Energieintensiver Farbwechsel

"So entsteht wieder Licht. Fällt etwa rotes Licht in das nichtlineare Material ein, kommt blaues heraus", erklärt Weihs. "Man bekommt Obertöne." Während herkömmliche Obertöne, etwa bei Gitarren, dadurch entstehen, dass verschiedene Wellenlängen auf der Saite Platz haben, beruht die Frequenzverdopplung auf einem nichtlinearen Effekt.

Damit das jedoch effektiv funktioniert, muss viel Energie in ein Material gepumpt werden, das einerseits den Elektronen klare Schwingungsachsen vorgeben muss und doppelbrechend sein sollte. Nichtlineare Kristalle, die mit intensiven Laserstrahlen beschossen werden, erfüllen diese Bedingungen. Daher findet man sie überall.

Von Industrieanwendungen bis zu grünen Laserpointern, deren grünes Licht häufig von verdoppelten Infrarotdioden stammt: Frequenzverdopplung ist eine unschätzbar wertvolle Technologie. Für Weihs ist aber eine andere Fähigkeit nichtlinearer Kristalle interessant – besonders als Leiter des neuen Exzellenzclusters Quantum Science Austria.

In der vom österreichischen Wissenschaftsfonds FWF und der österreichischen Forschungsförderungsgesellschaft FFG geförderten Forschungskooperation bündeln Wissenschafterinnen und Wissenschafter der Unis Wien, Linz und Innsbruck sowie der Technischen Universität Wien, des Institute of Science and Technology Austria (Ista) und der Österreichischen Akademie der Wissenschaften (ÖAW) ihr Know-how rund um Quantenphysik.
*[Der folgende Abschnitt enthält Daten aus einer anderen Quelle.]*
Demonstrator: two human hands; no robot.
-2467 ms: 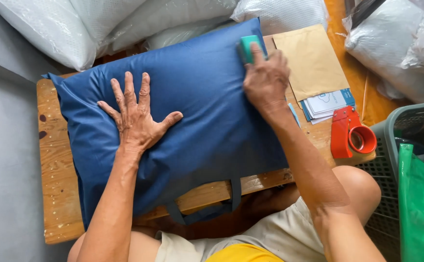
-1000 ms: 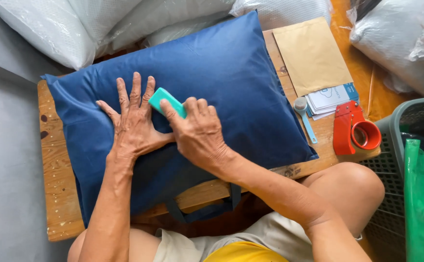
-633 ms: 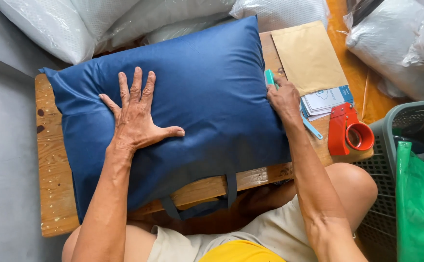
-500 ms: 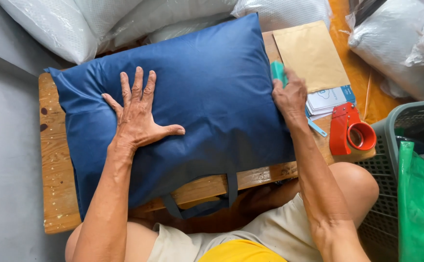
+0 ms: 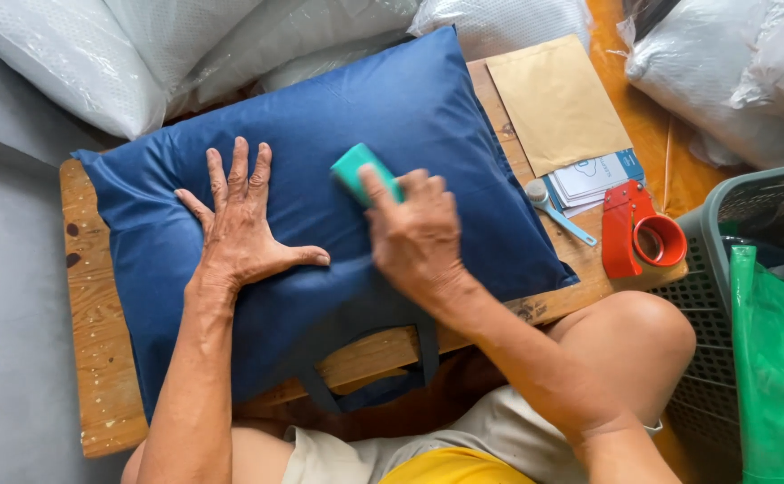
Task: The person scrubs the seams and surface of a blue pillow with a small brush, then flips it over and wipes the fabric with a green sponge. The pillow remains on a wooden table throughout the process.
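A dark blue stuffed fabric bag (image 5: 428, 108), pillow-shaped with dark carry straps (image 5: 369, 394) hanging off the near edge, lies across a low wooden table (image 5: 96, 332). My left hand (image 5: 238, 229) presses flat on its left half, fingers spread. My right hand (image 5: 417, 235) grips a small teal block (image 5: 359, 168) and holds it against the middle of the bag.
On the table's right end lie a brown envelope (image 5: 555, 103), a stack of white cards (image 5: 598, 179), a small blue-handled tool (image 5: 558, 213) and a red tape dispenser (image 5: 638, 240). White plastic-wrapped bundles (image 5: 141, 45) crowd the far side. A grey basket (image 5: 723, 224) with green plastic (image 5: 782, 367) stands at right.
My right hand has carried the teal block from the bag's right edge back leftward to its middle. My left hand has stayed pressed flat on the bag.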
Die Finanzierung zu diesem Ausbau der Quantenforschung kam vom Wissenschaftsministerium.

Photonen spalten

Die nichtlineare Physik schafft das Unmögliche, nämlich dass Photonen verschmelzen oder sogar zerfallen können. "Die Frequenzverdopplung kann als das Verschmelzen zweier niedrigenergetischer Photonen zu einem hochenergetischen interpretiert werden", sagt Weihs. "Doch auch die Umkehrung ist möglich, etwa dass ein blaues Photon in zwei rote Photonen zerfällt."
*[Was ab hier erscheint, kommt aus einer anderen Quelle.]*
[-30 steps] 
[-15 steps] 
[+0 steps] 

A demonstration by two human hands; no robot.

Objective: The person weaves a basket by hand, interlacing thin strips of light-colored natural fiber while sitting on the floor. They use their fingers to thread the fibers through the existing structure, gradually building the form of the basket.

Der zweite Prozess wird als parametrische Fluoreszenz oder mit dem englischen Akronym SPDC bezeichnet. Der Grund für die Schlüsselrolle, die dieser Photonenzerfall in vielen quantenoptischen Experimenten einnimmt, ist vergleichsweise simpel: Wie Physikerinnen und Physiker wissen, entstehen die beiden Tochterphotonen genau zeitgleich.
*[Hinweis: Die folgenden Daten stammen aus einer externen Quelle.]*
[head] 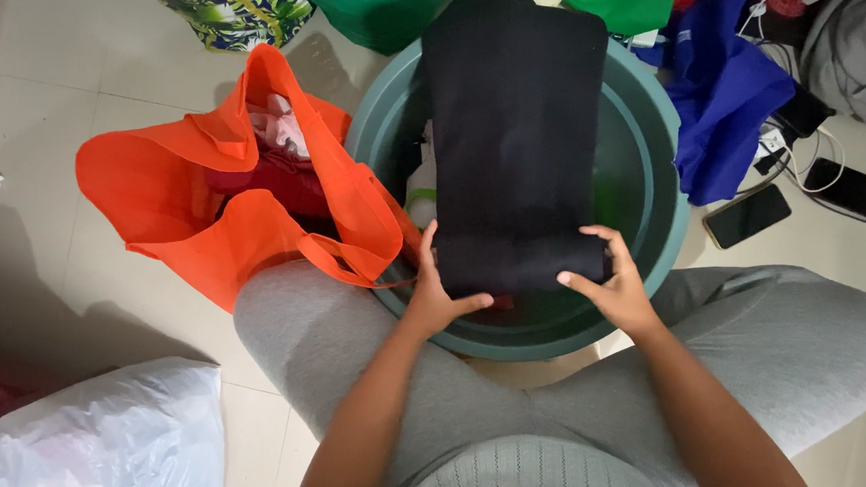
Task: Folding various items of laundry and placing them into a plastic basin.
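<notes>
Pale floor tiles (pixel 71 55) carry a green basin (pixel 650 190) at the middle; a folded black cloth (pixel 517 138) lies across its rim; the left hand (pixel 434 292) and right hand (pixel 611 285) clamp the cloth's near corners (thumbs on top); an orange bag (pixel 211 217) stands just left, a phone (pixel 748 216) lies right.

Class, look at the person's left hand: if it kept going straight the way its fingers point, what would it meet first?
The left hand already grips the folded black garment; straight on it would likely press further into that cloth, over the green basin.
</notes>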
Diese Gleichzeitigkeit wird unterschiedlich genutzt, etwa indem einer der Photonenzwillinge abgefangen und gemessen wird. Der Detektorklick zeigt dann, dass das zweite Photon erfolgreich erzeugt wurde und wann es sich auf den Weg durch den Versuchsaufbau macht. So kündigt ein Photon das andere an.

Verschränkung erzeugen

Die eigentliche Bedeutung von SPDC liegt aber woanders: Wie die Gesetze der Quantenphysik verlangen, sind die Tochterphotonen verschränkt. Unter Verschränkung versteht die Physik die Eigenschaft mancher Quantensysteme, selbst über beliebig große Distanzen hinweg streng korreliertes Verhalten zu zeigen.

Bei den SPDC-Photonen, deren Energien sich aufgrund der Energieerhaltung zu der Energie des Mutterphotons addieren müssen, liegt die Verschränkung im Zeit-Energie-Freiheitsgrad: Sobald Frequenz und Ankunftszeit eines Photons bestimmt sind, stehen auch die des Partners fest. Mithilfe geschickter Aufbauten kann die Verschränkung aber auf andere Freiheitsgrade der Lichtteilchen übertragen werden.

Oft wählten Fachleute die Polarisation, also die Schwingungsebene der elektromagnetischen Wellen. Es war die Entwicklung von Quellen polarisationsverschränkter Photonen, basierend auf nichtlinearen Kristallen, die unsere moderne Ära der Quantenphysik miteingeläutet hat – und eine neue Generation von Experimenten.

Zentrale Experimente

Der Rest ist Geschichte: präzise Tests der Bell-Ungleichungen, Quantenteleportation über riesige Distanzen und das abhörsichere Verteilen von Codes mithilfe verschränkter Photonen. Hinter all diesen eindrucksvollen Versuchen, ob in der Grundlagenforschung oder auf dem jungen Feld der Quantentechnologien, stecken bisher nichtlineare Kristalle. Allerdings gibt es ein Problem.

"Der Zerfallsprozess ist sehr ineffizient: Nur jedes Millionste blaue Photon wird in ein rotes Paar umgewandelt. Für Experimente ist das eigentlich unpraktisch", sagt Weihs. "Daher wird zurzeit intensiv an Quellen geforscht, die auf Knopfdruck einzelne Photonen, oder Photonenpaare, ausspucken."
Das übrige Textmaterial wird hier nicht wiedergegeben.